The news releases announcing those deals got none of the flashy media attention that the billion-dollar contracts for COVID-19 vaccines did when they arrived later in the summer. And the government did not disclose how much it would be investing. That investment turned out to be significant. According to contract records, the U.S. government has paid $647 million to the American Red Cross and America’s Blood Centers since last April.

“The convalescent plasma program was intended to meet an urgent need for a potential therapy early in the pandemic,” a health department spokesperson said in a statement. “When these contracts began, treatments weren’t available for hospitalised COVID-19 patients.” In August, the FDA authorised plasma for emergency use under pressure from former President Donald Trump, who had chastised federal scientists for moving too slowly. At a news conference, Hahn, the agency’s commissioner, substantially exaggerated the data, although he later corrected his remarks following criticism from the scientific community.

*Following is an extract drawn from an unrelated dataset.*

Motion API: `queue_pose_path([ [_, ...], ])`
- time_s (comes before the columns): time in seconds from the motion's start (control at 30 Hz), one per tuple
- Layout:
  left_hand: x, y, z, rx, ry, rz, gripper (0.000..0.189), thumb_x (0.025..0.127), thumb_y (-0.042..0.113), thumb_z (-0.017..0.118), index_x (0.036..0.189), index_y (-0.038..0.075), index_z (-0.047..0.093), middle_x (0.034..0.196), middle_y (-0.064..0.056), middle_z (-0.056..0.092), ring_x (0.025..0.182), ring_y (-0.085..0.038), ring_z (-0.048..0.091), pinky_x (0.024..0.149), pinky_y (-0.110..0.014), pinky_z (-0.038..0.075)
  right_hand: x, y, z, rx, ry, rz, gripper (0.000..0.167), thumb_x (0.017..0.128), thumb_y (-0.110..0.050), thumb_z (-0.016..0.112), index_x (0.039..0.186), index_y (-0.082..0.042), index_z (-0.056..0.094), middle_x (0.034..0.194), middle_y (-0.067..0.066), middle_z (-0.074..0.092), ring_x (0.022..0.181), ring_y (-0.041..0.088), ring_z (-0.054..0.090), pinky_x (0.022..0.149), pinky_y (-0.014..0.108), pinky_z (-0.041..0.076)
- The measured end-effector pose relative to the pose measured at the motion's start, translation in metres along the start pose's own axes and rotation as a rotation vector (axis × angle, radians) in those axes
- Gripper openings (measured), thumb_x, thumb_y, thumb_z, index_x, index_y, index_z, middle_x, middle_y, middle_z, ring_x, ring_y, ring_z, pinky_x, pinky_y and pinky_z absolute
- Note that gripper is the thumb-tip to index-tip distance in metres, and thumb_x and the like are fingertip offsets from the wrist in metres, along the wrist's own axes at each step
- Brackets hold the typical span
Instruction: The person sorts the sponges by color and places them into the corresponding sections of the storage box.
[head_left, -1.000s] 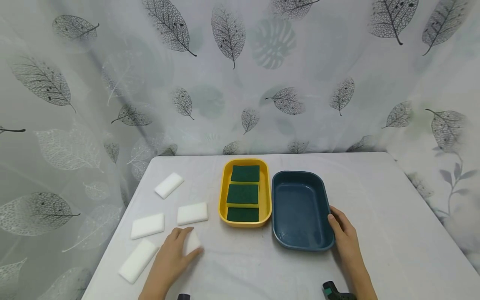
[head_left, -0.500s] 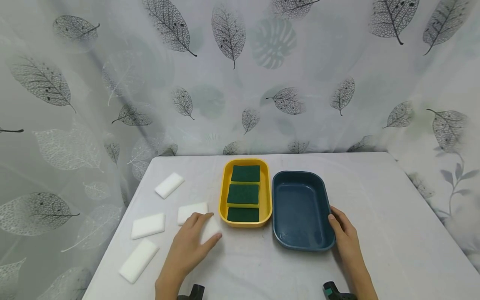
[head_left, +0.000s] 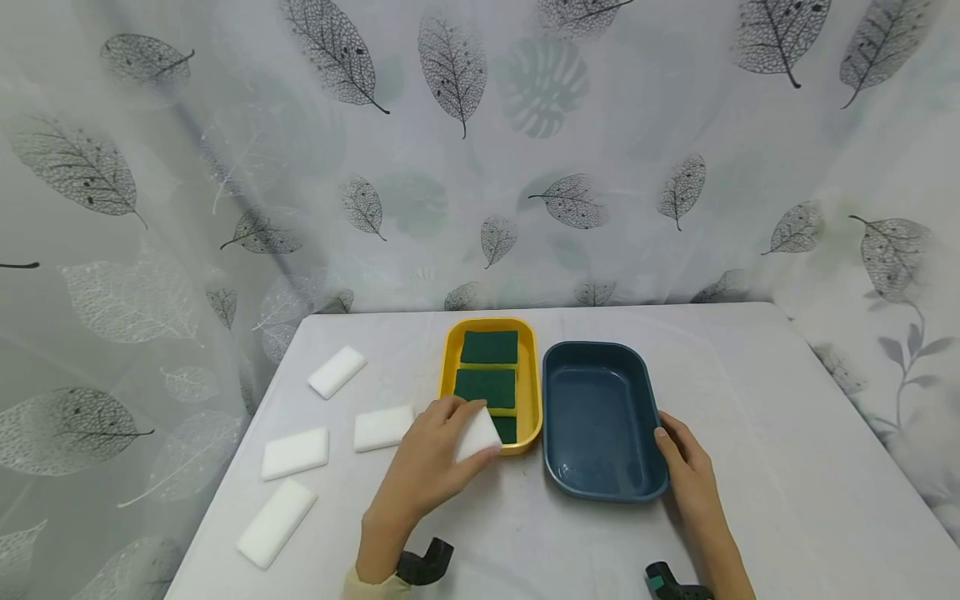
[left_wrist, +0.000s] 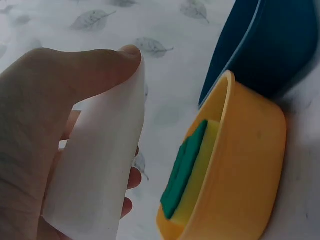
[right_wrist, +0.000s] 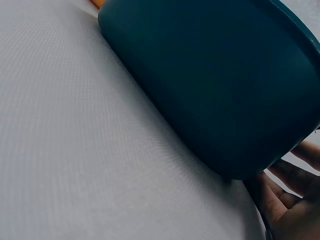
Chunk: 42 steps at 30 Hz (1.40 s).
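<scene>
My left hand (head_left: 427,454) pinches a white sponge block (head_left: 477,433) between thumb and fingers. It is over the near left end of a yellow tray (head_left: 534,417), overlapping the nearest of the green-topped yellow sponges (head_left: 486,387) inside. In the left wrist view the thumb presses the top of the white sponge (left_wrist: 95,160), with fingertips showing behind it. My right hand (head_left: 693,471) rests against the outer right side of a dark blue basin (head_left: 600,425). Its fingers, fairly straight, touch the basin's wall (right_wrist: 210,90) in the right wrist view.
Several more white sponges lie at the left of the white-covered table: one near the yellow tray (head_left: 382,428), others farther out (head_left: 295,453) and nearer the front (head_left: 277,523). The basin stands close beside the tray. A leaf-patterned curtain (head_left: 480,167) hangs behind.
My left hand has carried the white sponge rightward and a little away from me, from beside the other white sponges to over the yellow tray's near end. The right hand has stayed at the basin.
</scene>
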<state>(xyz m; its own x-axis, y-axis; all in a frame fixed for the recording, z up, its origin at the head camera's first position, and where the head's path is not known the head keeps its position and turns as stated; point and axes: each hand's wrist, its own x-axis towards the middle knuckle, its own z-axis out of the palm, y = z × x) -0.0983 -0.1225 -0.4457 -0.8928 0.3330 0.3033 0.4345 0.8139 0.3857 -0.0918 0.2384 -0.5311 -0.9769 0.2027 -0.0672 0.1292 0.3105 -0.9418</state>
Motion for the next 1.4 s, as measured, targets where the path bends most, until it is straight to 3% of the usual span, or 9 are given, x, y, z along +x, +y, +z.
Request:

In a recent interview, he said that Trump’s involvement in the plasma authorisation had made the topic polarising.

“Any discussion one could have about the science and medicine behind it didn’t happen because it became a political issue as opposed to a medical and scientific one,” Hahn said.

In September, the Infectious Diseases Society of America recommended that plasma not be used in hospitalised patients outside of a clinical trial. (On Wednesday, the society restricted its advice further, saying plasma should not be used at all in hospitalised patients.) In January, a highly anticipated trial in Britain was halted early because there was not strong evidence of a benefit in hospitalised patients.

In February, the FDA narrowed the authorisation for plasma so that it applied only to people who were early in the course of their disease or who could not make their own antibodies. Today, several medical centers have largely stopped giving plasma to patients. While scant evidence shows that plasma will help curb the pandemic, a dedicated clutch of researchers at prominent medical institutions continue to focus on the narrow circumstances in which it might work. A clinical trial in Argentina found that giving plasma early to older people reduced the progression of COVID-19. And an analysis of the Mayo Clinic program found that patients who were given plasma with a high concentration of antibodies fared better than those who did not receive the treatment. Still, in March, the NIH halted a trial of plasma in people who were not yet severely ill with COVID-19 because the agency said it was unlikely to help.